City council members of Zwijndrecht near Rotterdam have taken to mocking the amateurs who entered a municipal contest for painting a state portrait of the new king, Willem-Alexander.
According to AD (which has photos of the actual paintings), SGP’s René van den Berg said: “We are going to discuss whether we should even pick one of these paintings as a winner. […] The quality of some of them is atrocious.”
The winning portrait will be hung in the council chamber. The winner will receive a prize of 750 euro.
Wim van der Does (D’66): “This is kindergarten level painting. Some of these don’t even look like the king.” A third, unnamed council member added: “I hope we’re not going to hang one of these behind me.”

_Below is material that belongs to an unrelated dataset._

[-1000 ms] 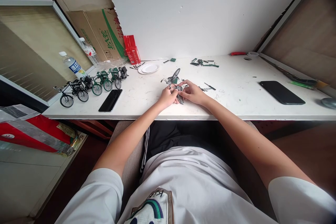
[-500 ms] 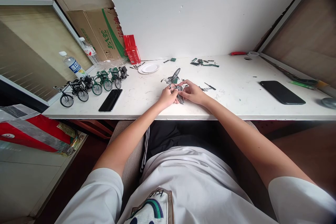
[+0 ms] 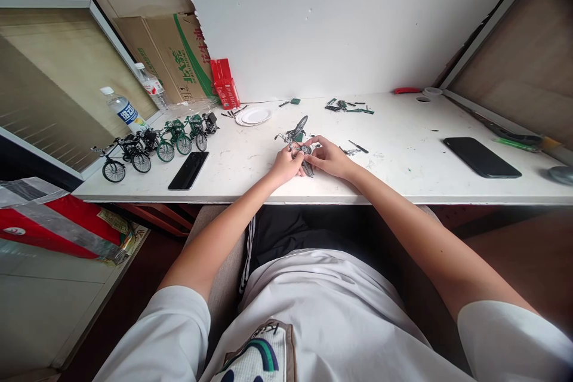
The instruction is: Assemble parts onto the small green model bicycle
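Note:
A small model bicycle [image 3: 297,131] is held just above the white table, near its front edge, with one wheel pointing away from me and the other toward me. My left hand [image 3: 287,166] is closed around its frame from the left. On the other side, my right hand [image 3: 329,158] pinches the bicycle near its middle, thumb and fingers close together; the exact part under the fingertips is too small to make out. Small dark parts [image 3: 353,151] lie just right of my right hand, partly hidden by it.
Several finished-looking model bicycles [image 3: 120,158] stand at the left beside a phone [image 3: 188,171]. White plates [image 3: 253,116], a red box [image 3: 225,83] and green and black parts [image 3: 347,107] lie toward the back. A dark phone [image 3: 482,157] rests at the right.
Almost nothing differs. Both hands keep their hold on the model bicycle in the same place.

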A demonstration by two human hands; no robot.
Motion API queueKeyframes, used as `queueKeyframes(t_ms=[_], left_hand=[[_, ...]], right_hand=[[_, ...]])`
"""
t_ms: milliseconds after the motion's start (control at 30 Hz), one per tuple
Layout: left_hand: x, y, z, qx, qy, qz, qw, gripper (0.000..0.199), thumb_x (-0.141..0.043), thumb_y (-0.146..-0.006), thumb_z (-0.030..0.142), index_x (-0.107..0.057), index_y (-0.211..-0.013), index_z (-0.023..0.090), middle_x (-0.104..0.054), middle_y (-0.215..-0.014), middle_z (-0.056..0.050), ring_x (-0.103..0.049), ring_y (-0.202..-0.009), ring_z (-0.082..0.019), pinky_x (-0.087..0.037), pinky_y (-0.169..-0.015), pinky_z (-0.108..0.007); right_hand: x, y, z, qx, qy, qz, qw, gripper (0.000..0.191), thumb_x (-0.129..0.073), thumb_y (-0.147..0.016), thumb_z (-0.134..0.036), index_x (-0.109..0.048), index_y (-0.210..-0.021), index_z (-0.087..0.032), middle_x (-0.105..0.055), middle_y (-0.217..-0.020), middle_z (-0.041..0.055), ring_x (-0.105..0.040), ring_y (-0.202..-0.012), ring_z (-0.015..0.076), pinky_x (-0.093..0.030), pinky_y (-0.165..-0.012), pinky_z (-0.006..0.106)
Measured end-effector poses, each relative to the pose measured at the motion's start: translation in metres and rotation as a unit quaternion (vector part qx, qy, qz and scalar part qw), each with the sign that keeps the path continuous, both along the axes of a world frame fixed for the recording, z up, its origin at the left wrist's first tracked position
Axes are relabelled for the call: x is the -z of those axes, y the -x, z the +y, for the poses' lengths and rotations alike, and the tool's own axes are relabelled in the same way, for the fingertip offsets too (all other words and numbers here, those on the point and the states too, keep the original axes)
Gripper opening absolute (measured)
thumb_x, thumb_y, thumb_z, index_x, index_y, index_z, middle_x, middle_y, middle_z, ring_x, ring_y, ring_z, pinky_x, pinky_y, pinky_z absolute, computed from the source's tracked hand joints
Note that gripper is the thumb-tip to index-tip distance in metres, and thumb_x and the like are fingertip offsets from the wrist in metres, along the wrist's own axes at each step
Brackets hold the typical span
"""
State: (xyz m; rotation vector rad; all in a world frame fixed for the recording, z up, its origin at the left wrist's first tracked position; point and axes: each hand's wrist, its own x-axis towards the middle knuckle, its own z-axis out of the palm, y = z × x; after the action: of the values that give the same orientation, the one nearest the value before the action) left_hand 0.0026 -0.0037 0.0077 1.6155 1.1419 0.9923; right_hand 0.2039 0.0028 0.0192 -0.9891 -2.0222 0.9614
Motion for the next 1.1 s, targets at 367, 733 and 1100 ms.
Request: queueKeyframes(t_ms=[367,733,1100], left_hand=[[0.0026,-0.0001,0.0016,0.001,-0.003,-0.002,1.0,0.034,-0.057,-0.106,0.027,-0.059,-0.137,0.014,-0.069,-0.066,0.003,-0.073,-0.055,-0.016,-0.054,-0.055,-0.023],[0.0031,0.0002,0.0023,0.0,-0.003,-0.004,1.0,0.034,-0.055,-0.106,0.026,-0.058,-0.138,0.014,-0.069,-0.067,0.003,-0.073,-0.055,-0.015,-0.054,-0.055,-0.022],[0.0038,0.0001,0.0026,0.001,-0.005,-0.012,1.0,0.033,-0.056,-0.106,0.025,-0.059,-0.137,0.013,-0.068,-0.068,0.002,-0.073,-0.054,-0.016,-0.054,-0.053,-0.022]], right_hand=[[-0.0006,0.0003,-0.0005,0.0,-0.003,-0.003,1.0,0.056,-0.072,-0.095,-0.067,-0.055,-0.129,-0.026,-0.063,-0.066,-0.0044,-0.058,-0.061,0.0188,-0.043,-0.062,0.032],[0.0009,0.0,0.0005,-0.001,-0.006,0.001,1.0,0.056,-0.073,-0.095,-0.067,-0.055,-0.129,-0.026,-0.063,-0.066,-0.0046,-0.055,-0.06,0.0181,-0.042,-0.06,0.031],[0.0019,-0.0002,0.001,0.0,-0.01,0.0,1.0,0.056,-0.073,-0.096,-0.067,-0.055,-0.129,-0.025,-0.063,-0.067,-0.0043,-0.055,-0.06,0.0176,-0.041,-0.06,0.031]])
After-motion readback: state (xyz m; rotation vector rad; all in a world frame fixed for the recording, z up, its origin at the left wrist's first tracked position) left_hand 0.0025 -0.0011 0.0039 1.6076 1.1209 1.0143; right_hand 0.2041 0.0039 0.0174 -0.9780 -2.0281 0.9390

At least some politicians refrained from belittling the voters. Chris Moorman (ABZ) had been against an amateur contest from the start, but took his loss graciously: “Let’s be fair and pick a winner with humour.” Mayor Dominic Schrijer thought it was great that so many people spent so much of their time and energy in creating portraits and added “the entries vary a lot, from colourful to black and white, and from realistic to naïve. We deliberately chose paintings by real Zwijndrechters.”
Other cities such as nearby Sliedrecht have managed to organize paint-the-king competitions without insulting their constituents.
Zwijndrecht doesn’t seem to have learned from this episode. On 19 March it will organize another competition in which, if past experiences are anything to go by, mostly amateurs will compete. That’s the date the elections for city council will be held.